Our findings (a mean reduction of 18.1% in live coral cover, and up to 100% of coral mortality of selected species on some transects) suggest that caution should be taken into considering the SWA as a region able to provide thermal refugia for corals more effectively than the Caribbean or Indo-Pacific. Regional ocean warming appears to have intensified in recent years, and the 2020 heat wave seems to have exposed SWA reefs to unprecedented levels of thermal stress, causing the worst recorded coral mortality in the area (Duarte et al., 2020; Teixeira and Creed, 2020; Ferreira et al., 2021; Soares et al., 2021). Mies et al. (2020) assumptions could be based on previous thermal stress models and should be revisited. If considered thermal refugium, a governmental reduction on the priority of coral conservation strategies and climate change mitigation for SWA could jeopardize these unique coral reef ecosystems.

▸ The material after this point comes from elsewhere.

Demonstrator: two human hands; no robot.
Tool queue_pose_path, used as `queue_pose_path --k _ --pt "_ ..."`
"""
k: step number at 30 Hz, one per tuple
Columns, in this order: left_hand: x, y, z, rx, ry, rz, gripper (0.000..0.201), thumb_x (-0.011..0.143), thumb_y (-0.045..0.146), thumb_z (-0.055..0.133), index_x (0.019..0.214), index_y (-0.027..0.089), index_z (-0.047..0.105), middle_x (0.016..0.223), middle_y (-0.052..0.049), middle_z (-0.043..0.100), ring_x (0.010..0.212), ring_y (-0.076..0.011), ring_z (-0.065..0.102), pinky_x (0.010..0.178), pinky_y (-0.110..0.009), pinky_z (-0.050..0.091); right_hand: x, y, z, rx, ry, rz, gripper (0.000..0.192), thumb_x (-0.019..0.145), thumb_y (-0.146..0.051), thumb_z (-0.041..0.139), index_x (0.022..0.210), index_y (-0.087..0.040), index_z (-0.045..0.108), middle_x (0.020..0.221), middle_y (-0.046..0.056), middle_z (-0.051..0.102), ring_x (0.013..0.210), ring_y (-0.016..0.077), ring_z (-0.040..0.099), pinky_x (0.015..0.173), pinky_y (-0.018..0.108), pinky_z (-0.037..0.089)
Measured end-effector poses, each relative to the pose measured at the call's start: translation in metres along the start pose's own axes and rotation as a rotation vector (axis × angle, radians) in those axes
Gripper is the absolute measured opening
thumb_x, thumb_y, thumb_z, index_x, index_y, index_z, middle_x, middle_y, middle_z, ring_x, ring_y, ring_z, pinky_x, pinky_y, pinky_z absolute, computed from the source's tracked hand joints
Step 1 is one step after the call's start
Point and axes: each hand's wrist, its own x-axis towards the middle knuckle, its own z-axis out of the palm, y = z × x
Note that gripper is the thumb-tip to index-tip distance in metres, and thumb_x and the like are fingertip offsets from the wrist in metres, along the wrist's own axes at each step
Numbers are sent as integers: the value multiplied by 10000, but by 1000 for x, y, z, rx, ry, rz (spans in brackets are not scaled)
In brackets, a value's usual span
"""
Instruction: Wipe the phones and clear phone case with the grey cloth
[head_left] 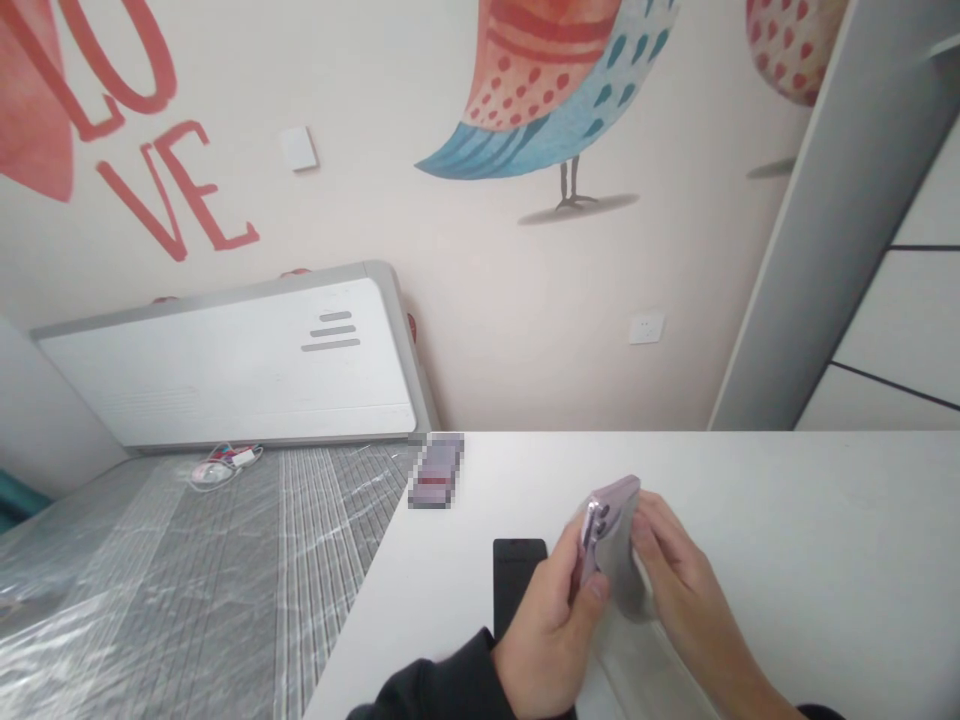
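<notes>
My left hand and my right hand both grip a light purple phone held tilted above the white table. Its back with the camera lenses faces left. A clear, greyish case or film sits against the phone between my two hands. Under my left hand a flat black rectangular thing lies on the table.
A small blurred box sits near the table's far left corner. Left of the table is a bed with a plastic-covered grey mattress, a white headboard and a cable bundle. A grey and white cabinet stands at the right.
</notes>
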Motion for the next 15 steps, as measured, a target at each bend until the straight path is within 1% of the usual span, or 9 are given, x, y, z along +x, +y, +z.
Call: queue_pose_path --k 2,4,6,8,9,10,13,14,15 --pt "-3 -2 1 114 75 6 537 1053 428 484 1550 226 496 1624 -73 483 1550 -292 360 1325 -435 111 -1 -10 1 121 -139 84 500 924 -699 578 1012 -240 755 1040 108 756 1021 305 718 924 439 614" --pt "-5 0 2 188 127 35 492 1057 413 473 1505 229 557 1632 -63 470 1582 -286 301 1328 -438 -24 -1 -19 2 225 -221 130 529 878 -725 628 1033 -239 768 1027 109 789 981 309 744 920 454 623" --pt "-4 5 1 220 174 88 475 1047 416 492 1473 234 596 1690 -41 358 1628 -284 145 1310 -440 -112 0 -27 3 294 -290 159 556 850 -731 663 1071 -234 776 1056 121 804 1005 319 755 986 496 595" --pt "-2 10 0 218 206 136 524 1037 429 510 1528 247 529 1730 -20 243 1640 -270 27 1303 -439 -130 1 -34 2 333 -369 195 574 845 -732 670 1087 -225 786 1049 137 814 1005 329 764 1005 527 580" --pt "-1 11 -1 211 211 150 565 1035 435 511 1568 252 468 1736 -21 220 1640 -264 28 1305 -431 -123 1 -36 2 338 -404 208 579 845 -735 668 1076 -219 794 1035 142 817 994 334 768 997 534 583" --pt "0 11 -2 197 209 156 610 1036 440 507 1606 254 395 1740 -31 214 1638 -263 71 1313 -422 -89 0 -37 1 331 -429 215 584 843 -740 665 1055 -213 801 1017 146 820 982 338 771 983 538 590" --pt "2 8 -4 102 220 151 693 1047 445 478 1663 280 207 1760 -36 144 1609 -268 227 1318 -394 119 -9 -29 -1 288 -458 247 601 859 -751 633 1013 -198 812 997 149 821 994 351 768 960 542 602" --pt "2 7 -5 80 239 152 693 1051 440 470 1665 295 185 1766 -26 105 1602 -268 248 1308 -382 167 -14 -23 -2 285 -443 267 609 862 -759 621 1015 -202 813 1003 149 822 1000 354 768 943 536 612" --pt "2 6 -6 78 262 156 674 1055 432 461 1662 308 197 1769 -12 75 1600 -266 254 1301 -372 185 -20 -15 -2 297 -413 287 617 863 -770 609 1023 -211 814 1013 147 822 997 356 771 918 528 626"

The long-term significance of the impact on the community, structure, and function of Costa dos Corais coral reefs, caused by the mortality documented here, and the implications for the future of Brazilian reef ecosystem, remain unclear. Hence, continued spatial-temporal monitoring will be critical to understand if these reefs can recover after this mortality episode (Gilmour et al., 2013). In contrast to Caribbean and Indo-Pacific reefs, often dominated by branching corals with higher growth rates and eventual recovery (Pisapia et al., 2016), Atlantic reefs are dominated by massive coral forms with low growth rates and limited capacity to recover after mortality events. Considering the warming of ocean surface temperatures by at least 2°C predicted for the near future (Hoegh-Guldberg et al., 2007), we could face an irreversible loss of endemic species such as Millepora braziliensis and Mussismilia hartii, followed by functional extinction of Northern Brazilian coral reefs in the next few decades. The local extinction of endemic coral species is extremely relevant to coral reef conservation and is a challenge to be properly evaluated by future research. Our results should be considered in environmental policy-making, directed toward a strategic plan for managing SWA coral reefs in the face of global warming. Dixon et al. (2022) has shown that climate change will overwhelm current local-scale refugia, with declines in global thermal refugia from 84% of global coral reef pixels in the present-day climate to 0.2% at 1.5°C, and 0% at 2.0°C of global warming. Hence, focusing management efforts on thermal refugia may be effective only in the short-term We reinforce the view that strong and urgent actions to reduce carbon emission, the root cause of coral reef decline, must be immediately implemented (Hughes et al., 2018b, 2019; Bruno et al., 2019).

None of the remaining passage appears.